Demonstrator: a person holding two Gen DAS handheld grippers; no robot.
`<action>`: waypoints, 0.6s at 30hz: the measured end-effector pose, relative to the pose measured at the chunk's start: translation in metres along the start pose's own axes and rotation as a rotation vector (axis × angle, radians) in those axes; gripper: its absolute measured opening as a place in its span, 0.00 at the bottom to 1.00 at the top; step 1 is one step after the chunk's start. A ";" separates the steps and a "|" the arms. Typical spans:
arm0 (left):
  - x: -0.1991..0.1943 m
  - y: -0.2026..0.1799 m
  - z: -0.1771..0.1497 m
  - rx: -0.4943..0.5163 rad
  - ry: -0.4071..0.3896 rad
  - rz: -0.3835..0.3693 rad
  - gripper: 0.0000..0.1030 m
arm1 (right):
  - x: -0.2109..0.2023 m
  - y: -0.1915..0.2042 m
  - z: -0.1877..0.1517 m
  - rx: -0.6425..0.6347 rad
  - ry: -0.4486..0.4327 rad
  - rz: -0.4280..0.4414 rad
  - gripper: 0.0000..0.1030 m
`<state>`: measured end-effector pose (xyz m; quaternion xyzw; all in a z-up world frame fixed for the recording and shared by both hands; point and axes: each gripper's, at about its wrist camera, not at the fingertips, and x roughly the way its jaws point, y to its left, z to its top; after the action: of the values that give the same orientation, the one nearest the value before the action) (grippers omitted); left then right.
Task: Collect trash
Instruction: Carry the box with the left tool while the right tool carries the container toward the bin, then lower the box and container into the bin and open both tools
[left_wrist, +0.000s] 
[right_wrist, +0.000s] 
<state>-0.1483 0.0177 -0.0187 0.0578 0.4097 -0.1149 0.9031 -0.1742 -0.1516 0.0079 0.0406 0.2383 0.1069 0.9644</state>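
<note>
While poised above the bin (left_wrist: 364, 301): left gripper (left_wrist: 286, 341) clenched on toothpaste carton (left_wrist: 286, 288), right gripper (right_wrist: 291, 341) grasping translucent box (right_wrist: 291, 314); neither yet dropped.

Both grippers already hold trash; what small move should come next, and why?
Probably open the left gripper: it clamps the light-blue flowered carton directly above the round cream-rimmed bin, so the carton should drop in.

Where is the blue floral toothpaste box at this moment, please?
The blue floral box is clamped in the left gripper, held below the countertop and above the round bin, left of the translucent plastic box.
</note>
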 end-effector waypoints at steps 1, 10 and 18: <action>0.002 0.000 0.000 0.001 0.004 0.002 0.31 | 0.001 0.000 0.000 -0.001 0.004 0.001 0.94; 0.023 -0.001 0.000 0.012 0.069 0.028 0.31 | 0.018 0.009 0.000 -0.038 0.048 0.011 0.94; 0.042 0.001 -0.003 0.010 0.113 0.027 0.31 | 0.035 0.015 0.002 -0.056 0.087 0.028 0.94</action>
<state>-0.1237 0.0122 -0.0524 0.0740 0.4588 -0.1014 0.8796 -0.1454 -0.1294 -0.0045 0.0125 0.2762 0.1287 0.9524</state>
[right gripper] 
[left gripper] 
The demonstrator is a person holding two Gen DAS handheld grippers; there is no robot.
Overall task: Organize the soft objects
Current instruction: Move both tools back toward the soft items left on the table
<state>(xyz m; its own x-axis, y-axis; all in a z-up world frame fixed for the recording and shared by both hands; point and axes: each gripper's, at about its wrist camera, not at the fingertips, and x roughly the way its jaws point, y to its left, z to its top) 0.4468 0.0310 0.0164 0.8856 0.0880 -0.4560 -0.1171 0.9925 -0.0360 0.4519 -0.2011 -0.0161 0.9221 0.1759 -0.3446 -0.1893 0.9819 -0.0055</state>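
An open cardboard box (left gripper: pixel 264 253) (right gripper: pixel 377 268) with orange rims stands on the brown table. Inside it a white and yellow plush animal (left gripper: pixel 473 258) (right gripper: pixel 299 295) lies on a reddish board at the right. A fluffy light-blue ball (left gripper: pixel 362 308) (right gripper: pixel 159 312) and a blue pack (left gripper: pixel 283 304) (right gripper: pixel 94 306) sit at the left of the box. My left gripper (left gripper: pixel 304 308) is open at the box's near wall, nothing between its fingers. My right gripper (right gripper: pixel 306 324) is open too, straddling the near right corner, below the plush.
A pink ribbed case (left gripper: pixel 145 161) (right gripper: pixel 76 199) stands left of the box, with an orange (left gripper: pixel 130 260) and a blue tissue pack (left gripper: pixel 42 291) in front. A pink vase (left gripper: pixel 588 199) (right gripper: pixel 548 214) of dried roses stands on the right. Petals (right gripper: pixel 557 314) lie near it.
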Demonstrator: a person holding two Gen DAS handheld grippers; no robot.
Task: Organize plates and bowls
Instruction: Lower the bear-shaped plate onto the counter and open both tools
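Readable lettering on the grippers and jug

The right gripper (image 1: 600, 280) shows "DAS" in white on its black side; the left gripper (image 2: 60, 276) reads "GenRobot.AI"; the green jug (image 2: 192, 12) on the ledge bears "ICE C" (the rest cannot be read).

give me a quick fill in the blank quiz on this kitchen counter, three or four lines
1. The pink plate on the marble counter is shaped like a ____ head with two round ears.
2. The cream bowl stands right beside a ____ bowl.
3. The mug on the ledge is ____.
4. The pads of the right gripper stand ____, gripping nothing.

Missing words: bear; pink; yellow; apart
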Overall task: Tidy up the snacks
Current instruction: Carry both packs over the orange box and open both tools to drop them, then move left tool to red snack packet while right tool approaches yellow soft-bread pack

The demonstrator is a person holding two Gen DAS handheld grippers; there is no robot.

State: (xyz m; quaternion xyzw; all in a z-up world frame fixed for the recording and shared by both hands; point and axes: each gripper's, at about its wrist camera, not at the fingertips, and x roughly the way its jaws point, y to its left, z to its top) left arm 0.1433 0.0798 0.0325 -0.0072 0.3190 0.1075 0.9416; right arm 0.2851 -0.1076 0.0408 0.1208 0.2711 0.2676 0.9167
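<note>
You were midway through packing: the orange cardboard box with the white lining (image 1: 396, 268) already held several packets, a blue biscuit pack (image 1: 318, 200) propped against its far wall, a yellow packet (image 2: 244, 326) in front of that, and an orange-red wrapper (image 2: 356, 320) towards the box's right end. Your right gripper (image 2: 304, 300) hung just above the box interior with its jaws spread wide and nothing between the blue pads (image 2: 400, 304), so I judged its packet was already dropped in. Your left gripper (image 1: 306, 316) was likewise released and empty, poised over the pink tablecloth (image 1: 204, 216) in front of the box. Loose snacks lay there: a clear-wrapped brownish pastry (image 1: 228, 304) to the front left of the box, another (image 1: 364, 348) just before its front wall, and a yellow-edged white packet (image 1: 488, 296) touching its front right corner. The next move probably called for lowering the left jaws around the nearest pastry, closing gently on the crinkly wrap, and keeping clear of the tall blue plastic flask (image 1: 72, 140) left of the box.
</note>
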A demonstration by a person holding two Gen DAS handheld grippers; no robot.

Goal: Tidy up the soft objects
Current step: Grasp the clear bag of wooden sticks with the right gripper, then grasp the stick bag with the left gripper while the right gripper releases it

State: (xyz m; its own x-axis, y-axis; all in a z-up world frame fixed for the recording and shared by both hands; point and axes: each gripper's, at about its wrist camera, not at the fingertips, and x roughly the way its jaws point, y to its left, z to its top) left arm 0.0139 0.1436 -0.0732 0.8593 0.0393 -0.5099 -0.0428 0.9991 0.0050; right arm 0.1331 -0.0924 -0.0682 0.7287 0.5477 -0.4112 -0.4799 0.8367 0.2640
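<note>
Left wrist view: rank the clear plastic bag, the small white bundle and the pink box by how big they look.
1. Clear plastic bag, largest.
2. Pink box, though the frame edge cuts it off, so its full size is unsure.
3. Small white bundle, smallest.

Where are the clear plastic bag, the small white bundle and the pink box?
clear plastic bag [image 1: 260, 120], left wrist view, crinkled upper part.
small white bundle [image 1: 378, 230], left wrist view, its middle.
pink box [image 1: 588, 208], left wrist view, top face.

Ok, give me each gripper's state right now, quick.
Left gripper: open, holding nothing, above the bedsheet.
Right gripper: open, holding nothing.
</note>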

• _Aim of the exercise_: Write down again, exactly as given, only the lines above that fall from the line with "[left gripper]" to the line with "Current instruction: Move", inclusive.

• _Answer to the exercise_:
[left gripper] 
The demonstrator is a person holding two Gen DAS handheld grippers; there is no robot.
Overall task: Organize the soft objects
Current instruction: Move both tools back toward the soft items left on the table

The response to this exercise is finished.